A draft agreement for peace between the U.S. and the Taliban in Afghanistan got a lot of hopes up late this summer, but the former head of U.S. special operations most well-known for overseeing the mission that ultimately took out Osama Bin Laden said that making concessions to the extremist group is the wrong move.
As per the Military Times report, the retired Adm. Bill McRaven, now a national security professor at the University of Texas in Austin, likened negotiating with the warlords who control much of Afghanistan’s square mileage to sitting down with ISIS, in a discussion Wednesday at the New America Special Operations Forces Policy Forum in Washington.

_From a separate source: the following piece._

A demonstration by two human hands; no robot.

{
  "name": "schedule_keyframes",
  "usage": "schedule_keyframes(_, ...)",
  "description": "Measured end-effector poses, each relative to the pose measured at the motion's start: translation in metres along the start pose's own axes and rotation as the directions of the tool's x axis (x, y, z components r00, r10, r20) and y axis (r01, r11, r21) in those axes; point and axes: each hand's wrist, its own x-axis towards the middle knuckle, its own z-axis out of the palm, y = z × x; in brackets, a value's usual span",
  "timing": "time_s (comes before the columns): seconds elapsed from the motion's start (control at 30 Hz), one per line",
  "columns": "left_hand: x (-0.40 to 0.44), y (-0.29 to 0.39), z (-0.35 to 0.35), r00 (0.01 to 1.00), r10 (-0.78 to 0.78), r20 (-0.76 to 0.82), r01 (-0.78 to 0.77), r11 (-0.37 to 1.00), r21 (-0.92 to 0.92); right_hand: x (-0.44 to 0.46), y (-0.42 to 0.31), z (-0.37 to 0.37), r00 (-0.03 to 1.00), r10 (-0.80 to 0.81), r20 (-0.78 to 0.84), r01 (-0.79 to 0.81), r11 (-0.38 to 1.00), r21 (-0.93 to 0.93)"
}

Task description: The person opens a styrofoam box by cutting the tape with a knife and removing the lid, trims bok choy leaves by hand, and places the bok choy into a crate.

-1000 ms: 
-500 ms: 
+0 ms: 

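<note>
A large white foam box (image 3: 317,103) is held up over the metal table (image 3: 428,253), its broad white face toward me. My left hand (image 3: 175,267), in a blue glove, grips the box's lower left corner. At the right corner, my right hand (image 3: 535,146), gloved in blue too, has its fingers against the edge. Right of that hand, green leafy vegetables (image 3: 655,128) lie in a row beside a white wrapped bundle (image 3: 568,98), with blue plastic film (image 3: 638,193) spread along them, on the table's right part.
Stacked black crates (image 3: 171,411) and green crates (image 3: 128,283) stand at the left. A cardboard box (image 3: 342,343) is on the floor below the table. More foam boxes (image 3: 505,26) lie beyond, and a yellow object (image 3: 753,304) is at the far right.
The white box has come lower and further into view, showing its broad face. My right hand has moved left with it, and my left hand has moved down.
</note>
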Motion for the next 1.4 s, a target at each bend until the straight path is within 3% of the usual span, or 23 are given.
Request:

“And maybe that’s not a good comparison,” he said. “But I do believe that if we negotiate some sort of settlement with the Taliban, and that settlement involves the withdrawal of all U.S. troops from Afghanistan, that, you know, it won’t be six months or a year before all of the blood and treasure we have put into Afghanistan will have been reversed because the Taliban will come back in and do what the Taliban do.”

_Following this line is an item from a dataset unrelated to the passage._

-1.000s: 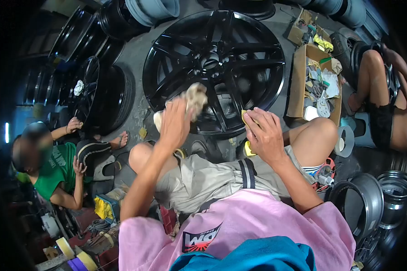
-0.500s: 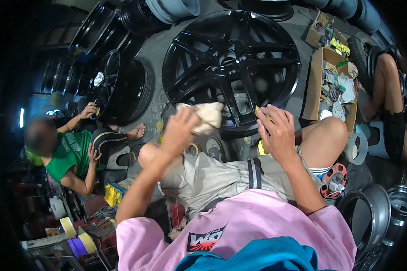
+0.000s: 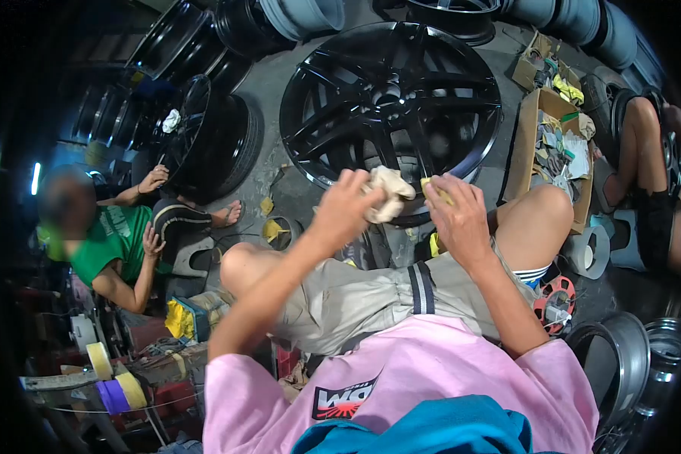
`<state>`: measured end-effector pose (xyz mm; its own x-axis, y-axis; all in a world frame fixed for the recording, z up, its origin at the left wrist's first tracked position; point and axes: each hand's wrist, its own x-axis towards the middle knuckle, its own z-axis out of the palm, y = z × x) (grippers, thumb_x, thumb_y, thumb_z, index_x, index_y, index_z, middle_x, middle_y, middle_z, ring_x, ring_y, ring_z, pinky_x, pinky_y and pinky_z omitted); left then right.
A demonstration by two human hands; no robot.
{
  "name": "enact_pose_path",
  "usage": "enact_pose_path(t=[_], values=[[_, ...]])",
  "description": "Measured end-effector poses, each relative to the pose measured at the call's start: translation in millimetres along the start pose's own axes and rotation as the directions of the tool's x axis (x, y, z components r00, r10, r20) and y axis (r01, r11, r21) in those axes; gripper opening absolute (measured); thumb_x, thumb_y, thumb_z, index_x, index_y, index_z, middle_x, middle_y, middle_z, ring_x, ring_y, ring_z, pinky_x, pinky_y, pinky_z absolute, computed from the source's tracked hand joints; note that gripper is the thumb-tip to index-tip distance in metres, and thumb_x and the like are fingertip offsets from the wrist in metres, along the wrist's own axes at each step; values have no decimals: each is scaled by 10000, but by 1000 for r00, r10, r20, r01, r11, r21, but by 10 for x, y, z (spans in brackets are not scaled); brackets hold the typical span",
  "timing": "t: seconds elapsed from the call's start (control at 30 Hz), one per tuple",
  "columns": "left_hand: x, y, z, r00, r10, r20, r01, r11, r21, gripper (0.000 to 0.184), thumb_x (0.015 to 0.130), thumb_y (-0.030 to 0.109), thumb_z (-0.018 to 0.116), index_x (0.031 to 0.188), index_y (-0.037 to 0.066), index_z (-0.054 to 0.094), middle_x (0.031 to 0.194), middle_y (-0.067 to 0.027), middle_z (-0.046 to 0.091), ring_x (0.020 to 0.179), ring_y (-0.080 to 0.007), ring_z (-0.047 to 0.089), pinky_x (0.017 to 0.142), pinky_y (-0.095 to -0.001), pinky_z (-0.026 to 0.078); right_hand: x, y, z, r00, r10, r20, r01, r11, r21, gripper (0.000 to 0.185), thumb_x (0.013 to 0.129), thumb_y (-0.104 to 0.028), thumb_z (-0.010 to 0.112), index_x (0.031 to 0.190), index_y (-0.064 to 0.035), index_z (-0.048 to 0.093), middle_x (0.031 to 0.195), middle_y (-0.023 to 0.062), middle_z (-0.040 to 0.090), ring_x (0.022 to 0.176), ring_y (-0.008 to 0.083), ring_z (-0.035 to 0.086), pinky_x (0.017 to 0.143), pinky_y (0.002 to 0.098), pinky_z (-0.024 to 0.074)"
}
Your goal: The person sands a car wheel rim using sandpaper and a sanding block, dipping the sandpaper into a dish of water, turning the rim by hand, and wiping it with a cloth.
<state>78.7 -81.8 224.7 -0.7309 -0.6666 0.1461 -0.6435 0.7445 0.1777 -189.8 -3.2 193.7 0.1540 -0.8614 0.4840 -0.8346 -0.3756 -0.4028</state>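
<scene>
A large black wheel rim [image 3: 390, 113] with split spokes lies in front of my knees. My left hand [image 3: 349, 206] is closed on a crumpled cream cloth [image 3: 390, 194], held over the rim's near edge. Just to the right, my right hand [image 3: 459, 214] pinches a small yellowish piece [image 3: 436, 191], which looks like sandpaper, its kind partly hidden by my fingers. The two hands are close together but apart.
Cardboard boxes of sanding scraps [image 3: 523, 144] stand on the right. At the left a person in green [image 3: 117, 246] sits by another black wheel [image 3: 223, 151]. Another person's leg [image 3: 643, 144] shows at far right. Tape rolls [image 3: 121, 393] hang at lower left.
My left hand has moved right with the cloth, nearer to my right hand. The right hand still holds the yellowish piece and has barely shifted. The view has tilted slightly.
</scene>
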Motion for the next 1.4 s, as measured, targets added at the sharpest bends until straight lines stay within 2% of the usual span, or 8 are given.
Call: enact_pose_path(t=[0.17, 0.43, 0.53, 0.7, 0.83, 1.17, 1.27, 1.4], values=[[-79, -941, -586, 939, -249, 237, 204, 959, 199, 502, 757, 5, 791, 1217, 203, 753, 1235, -86, 605, 1193, -368, 627, 981, -473, 588, 103, -123, 51, 933, -327, 151, 325, 945, 38, 436, 912, -145, 750, 1334, -36, 729, 1381, 80, 673, 1360, 281, 603, 1084, 454, 465], [704, -1654, -1054, 954, -275, -123, 273, 962, -31, 289, 883, 174, 801, 1129, 80, 684, 1071, -178, 683, 1039, -448, 683, 884, -503, 540, 646, -13, 236, 627, -691, 360, 743, 669, -11, 503, 955, -191, 648, 1444, -79, 690, 1522, 31, 613, 1584, 271, 431, 1196, 481, 409], [992, -1655, -859, 945, -260, -198, 218, 953, -210, 358, 874, 219, 854, 1143, 55, 682, 1110, -192, 727, 1063, -458, 684, 900, -475, 538, 760, -258, 520, 659, -672, 337, 713, 701, 3, 494, 960, -199, 648, 1443, -102, 694, 1560, 7, 590, 1614, 261, 388, 1226, 500, 380], [699, -1907, -839, 879, -441, -180, 352, 856, -378, 425, 925, 187, 847, 1299, 41, 707, 1102, -111, 788, 997, -195, 724, 916, -372, 567, 524, 129, 221, 679, -636, 367, 694, 719, -38, 553, 963, -183, 621, 1515, -162, 644, 1609, -40, 583, 1572, 263, 462, 1222, 500, 389], [397, -2429, -763, 796, -603, -55, 484, 690, -538, 391, 910, 241, 872, 1200, 26, 723, 1035, -106, 783, 951, -161, 701, 884, -353, 562, 579, 89, 177, 694, -636, 338, 690, 721, -59, 481, 934, -169, 668, 1409, -123, 731, 1552, -12, 616, 1533, 262, 505, 1157, 484, 447], [-433, -3042, -1047, 516, -721, -462, 490, 691, -531, 303, 946, 212, 824, 1130, -6, 722, 985, -85, 769, 903, -146, 678, 835, -334, 546, 189, 427, -252, 830, -425, 362, 384, 905, 181, 588, 825, -91, 701, 1402, 20, 684, 1450, 148, 645, 1399, 331, 603, 1182, 490, 502], [-534, -2979, -1090, 498, -799, -336, 502, 582, -640, 338, 971, 146, 809, 1263, 4, 715, 1125, -42, 764, 1010, -119, 679, 918, -284, 525, 120, 669, -498, 904, -199, 379, 246, 966, -79, 535, 874, -70, 708, 1396, 42, 680, 1446, 178, 640, 1400, 363, 601, 1176, 474, 510], [-268, -2687, -1119, 636, -676, -372, 403, 702, -587, 269, 980, 123, 776, 1201, -8, 694, 1032, -21, 723, 957, -105, 632, 885, -277, 509, 523, 987, -520, 953, 300, 33, -291, 942, -167, 334, 1026, -56, 646, 1341, 7, 739, 1309, 182, 724, 1220, 369, 700, 1061, 419, 551]])
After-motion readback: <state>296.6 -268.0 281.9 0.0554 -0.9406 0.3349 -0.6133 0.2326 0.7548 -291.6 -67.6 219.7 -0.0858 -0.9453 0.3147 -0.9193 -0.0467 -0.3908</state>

Multiple international news outlets reported in late August and early September that the Taliban and U.S. diplomats had reached an interim peace agreement after nine rounds of peace talks in Qatar.
The deal fell apart just before the 18th anniversary of 9/11, when President Donald Trump canceled a secret meeting with Taliban officials at Camp David, a direct response to the Taliban’s car-bombing of an 82nd Airborne Division soldier which killed him and 11 others days before.